Die Bundespolizei am Flughafen Frankfurt erhöht die Kontrollen für Flüge aus Hochrisikogebieten ab dem 24. Januar. Es werden verstärkt Kontrollen auf Flügen aus 32 Hochrisikogebieten durchgeführt. Die Einreisebestimmungen werden ebenfalls konsequent überprüft, einschließlich digitaler und manueller Einreisedeklarationen sowie dem Nachweis eines aktuellen negativen Corona-Tests. Die Kontrollen finden direkt am Flugzeug bei der Ankunft statt und werden in enger Abstimmung mit den Gesundheitsbehörden, der hessischen Landespolizei, dem Flughafenbetreiber und den Fluggesellschaften durchgeführt. Die zusätzlichen Maßnahmen sollen die Verbreitung des Coronavirus verhindern und Personen identifizieren, die sofort in Quarantäne müssen.
Diese besonderen Maßnahmen der Bundespolizei betreffen am 24. Januar 17 Flüge aus fünf Ländern. Die betroffenen Herkunftsländer dieser Anordnungen können auf der Website des Robert Koch-Instituts (RKI) unter www.rki.de/risikogebiete eingesehen werden. Die Liste wird laufend aktualisiert. Die Bundespolizei unterstützt aktiv den Kampf gegen die Pandemie mit diesen Maßnahmen. Angesichts der Situation empfiehlt die Bundespolizei im Allgemeinen auf Reisen zu verzichten oder sie nur aus wichtigen Gründen anzutreten.

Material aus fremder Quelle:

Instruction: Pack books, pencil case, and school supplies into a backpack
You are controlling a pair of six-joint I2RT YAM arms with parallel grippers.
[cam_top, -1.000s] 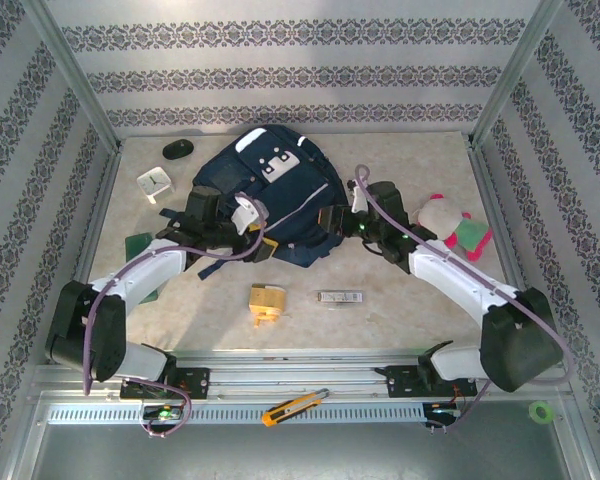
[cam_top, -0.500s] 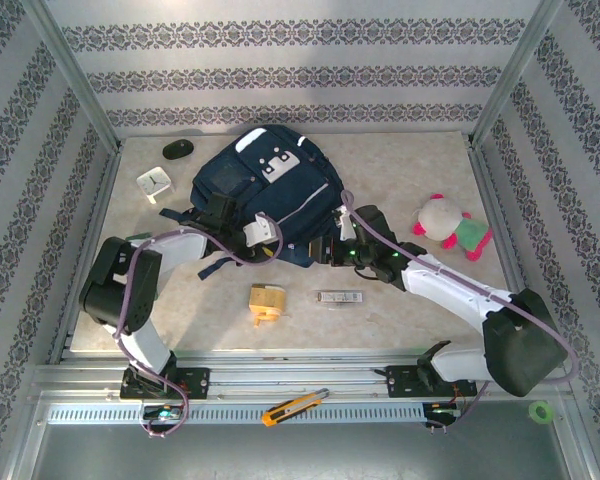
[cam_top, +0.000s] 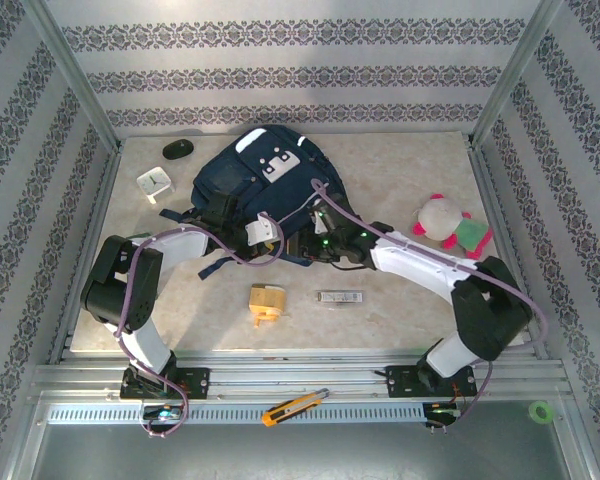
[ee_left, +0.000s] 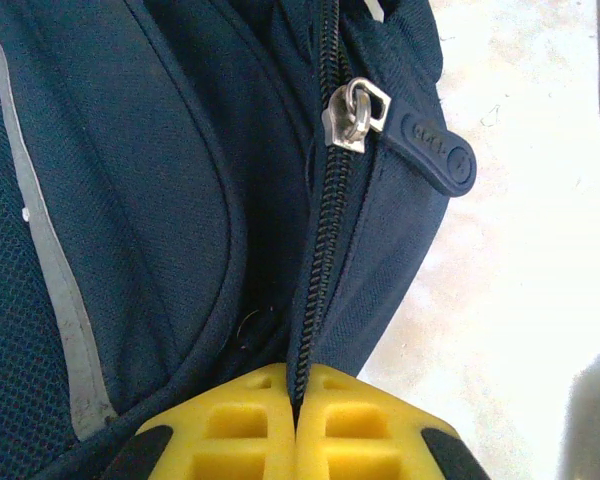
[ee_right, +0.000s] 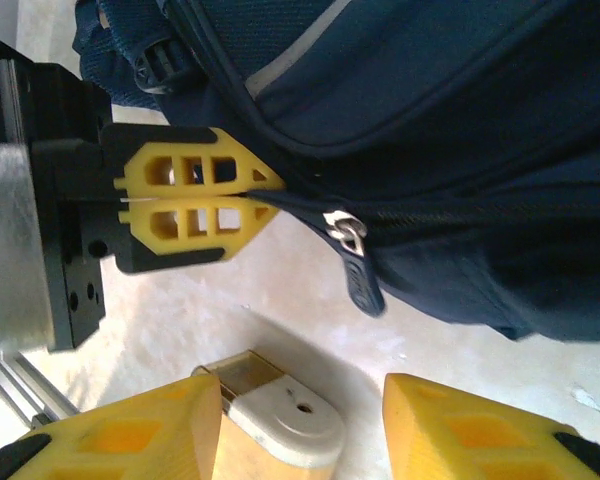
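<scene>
Where the metal rail (cam_top: 380,385) runs past the arm bases, a yellow-handled utility knife (cam_top: 295,405) lies on it. Just beyond, on the counter (cam_top: 380,325), sit the school supplies: a tan-yellow block (cam_top: 267,300) with an orange part, and to its right, apart from it, a slim silver-white bar (cam_top: 338,297).

Past these, both arms extend to the near edge of the backpack (cam_top: 270,185), which lies flat in the far half of the counter. The jaws of the left gripper (ee_left: 295,400) are pressed together on the backpack's zip seam. In the left wrist view its two yellow fingertips (ee_left: 230,430) meet with the line of zip teeth pinched between them. The metal zip slider (ee_left: 355,100) and its dark rubber pull tab (ee_left: 435,150) sit further along that line. The right wrist view shows the same clamp from the side, with the slider just beside the left fingertips.

The right gripper (ee_right: 300,390) hovers close by, its jaws wide apart. In the gap between its yellow fingers (ee_right: 480,430) a white rounded piece (ee_right: 285,420) with a tan edge shows low over the counter. I cannot tell what it is, or whether the fingers touch it.

Further back, a pink, white and green plush toy (cam_top: 450,225) lies to the right of the backpack. A small white square clock (cam_top: 153,181) lies to its left, and a black oval mouse (cam_top: 178,149) near the far left corner.
</scene>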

Die Maßnahmen sollen die Ausbreitung des Coronavirus eindämmen und Personen identifizieren, die sofort in Quarantäne müssen. Die Bundespolizei unterstützt aktiv den Kampf gegen die Pandemie. Es wird empfohlen, im Allgemeinen auf Reisen zu verzichten oder sie nur für wichtige Gründe anzutreten.